■ **What is required**:
In the material below, find each line with the word "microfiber" and copy it.
[Data for analysis]
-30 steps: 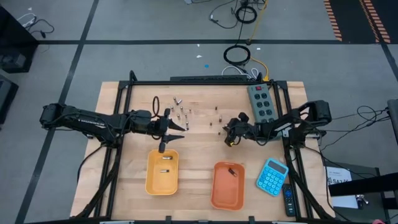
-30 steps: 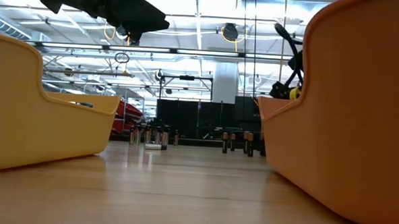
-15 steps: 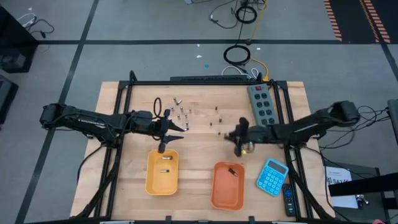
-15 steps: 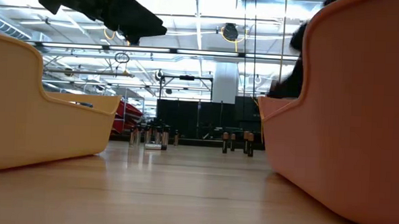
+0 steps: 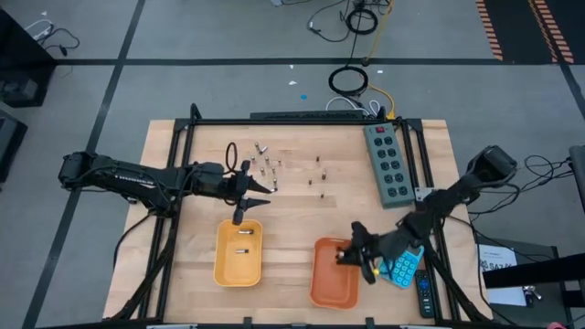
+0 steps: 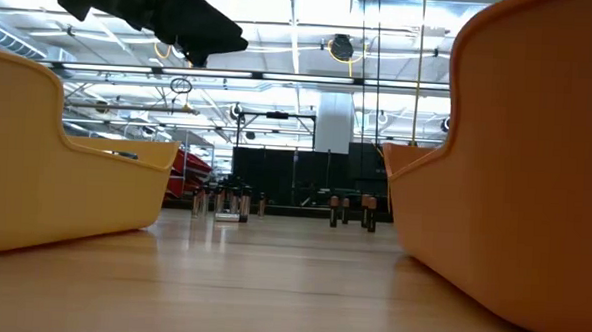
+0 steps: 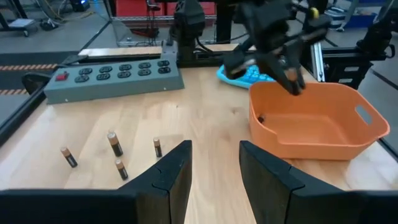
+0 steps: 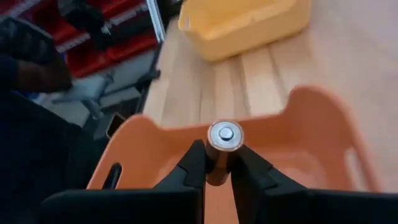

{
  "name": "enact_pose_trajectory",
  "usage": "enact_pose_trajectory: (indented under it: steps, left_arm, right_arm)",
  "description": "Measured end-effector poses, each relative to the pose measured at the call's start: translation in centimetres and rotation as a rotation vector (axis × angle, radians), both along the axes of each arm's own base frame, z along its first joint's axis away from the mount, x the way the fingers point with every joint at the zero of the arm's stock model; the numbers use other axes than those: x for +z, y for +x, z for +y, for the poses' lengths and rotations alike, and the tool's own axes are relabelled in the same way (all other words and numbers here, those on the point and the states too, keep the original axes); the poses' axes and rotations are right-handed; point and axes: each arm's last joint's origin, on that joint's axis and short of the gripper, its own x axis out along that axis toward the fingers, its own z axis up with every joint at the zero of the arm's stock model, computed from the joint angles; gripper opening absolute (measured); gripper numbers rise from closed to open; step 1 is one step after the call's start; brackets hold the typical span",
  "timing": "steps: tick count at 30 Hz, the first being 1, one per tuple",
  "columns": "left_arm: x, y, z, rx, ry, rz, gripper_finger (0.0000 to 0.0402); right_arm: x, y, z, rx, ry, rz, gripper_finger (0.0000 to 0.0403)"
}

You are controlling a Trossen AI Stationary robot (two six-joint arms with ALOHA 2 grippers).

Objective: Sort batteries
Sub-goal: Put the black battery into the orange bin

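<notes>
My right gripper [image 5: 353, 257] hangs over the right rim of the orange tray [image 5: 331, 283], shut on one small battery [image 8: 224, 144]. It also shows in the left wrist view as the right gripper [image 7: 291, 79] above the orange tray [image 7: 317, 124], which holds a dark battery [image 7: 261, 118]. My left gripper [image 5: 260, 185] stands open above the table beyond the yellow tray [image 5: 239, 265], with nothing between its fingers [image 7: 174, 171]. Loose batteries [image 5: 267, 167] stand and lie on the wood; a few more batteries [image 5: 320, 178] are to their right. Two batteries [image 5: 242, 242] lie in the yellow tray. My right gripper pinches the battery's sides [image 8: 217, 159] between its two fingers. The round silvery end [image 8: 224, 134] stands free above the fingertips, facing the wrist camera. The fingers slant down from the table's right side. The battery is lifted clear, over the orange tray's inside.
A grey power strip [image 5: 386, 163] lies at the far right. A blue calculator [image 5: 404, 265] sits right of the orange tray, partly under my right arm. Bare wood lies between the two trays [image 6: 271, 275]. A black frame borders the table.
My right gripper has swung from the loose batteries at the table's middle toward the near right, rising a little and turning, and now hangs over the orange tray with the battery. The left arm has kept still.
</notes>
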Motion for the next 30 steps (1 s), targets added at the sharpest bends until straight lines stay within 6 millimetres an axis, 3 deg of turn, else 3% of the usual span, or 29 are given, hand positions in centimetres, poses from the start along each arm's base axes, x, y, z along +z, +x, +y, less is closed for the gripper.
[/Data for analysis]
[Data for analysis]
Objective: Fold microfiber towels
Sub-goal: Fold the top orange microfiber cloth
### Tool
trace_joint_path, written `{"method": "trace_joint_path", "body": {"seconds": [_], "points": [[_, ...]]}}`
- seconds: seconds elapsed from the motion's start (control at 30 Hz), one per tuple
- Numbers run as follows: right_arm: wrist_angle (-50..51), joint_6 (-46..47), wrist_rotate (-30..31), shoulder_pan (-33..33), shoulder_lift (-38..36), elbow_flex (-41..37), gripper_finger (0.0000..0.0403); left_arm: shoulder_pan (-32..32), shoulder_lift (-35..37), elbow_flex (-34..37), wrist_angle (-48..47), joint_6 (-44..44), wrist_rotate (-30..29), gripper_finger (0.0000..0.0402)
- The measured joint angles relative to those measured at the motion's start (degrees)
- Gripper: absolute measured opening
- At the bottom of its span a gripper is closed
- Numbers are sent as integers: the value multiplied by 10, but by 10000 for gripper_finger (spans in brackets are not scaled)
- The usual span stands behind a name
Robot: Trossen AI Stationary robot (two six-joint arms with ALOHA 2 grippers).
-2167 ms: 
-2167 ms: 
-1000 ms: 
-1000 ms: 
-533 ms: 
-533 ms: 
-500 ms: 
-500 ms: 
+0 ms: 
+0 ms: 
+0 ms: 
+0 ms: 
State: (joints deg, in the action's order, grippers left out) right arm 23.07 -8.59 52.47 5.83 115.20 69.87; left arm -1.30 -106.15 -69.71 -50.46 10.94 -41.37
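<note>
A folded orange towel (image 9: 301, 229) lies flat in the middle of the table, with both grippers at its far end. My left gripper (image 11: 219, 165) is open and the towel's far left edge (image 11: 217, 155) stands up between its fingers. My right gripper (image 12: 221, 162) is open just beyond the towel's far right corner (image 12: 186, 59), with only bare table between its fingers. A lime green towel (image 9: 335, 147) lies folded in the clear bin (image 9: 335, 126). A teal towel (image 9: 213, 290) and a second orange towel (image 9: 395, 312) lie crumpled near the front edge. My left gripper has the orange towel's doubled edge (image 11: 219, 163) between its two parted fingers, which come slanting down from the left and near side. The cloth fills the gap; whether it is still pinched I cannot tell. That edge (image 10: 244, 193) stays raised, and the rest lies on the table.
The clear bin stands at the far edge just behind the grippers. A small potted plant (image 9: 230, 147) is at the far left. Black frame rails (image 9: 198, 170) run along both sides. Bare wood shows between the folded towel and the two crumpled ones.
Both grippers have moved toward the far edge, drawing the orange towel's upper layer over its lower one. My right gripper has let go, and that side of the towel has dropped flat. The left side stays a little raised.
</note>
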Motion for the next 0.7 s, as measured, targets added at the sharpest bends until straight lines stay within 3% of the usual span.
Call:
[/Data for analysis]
■ **Your solution**:
Objective: Fold microfiber towels
Sub-goal: Fold the top orange microfiber cloth

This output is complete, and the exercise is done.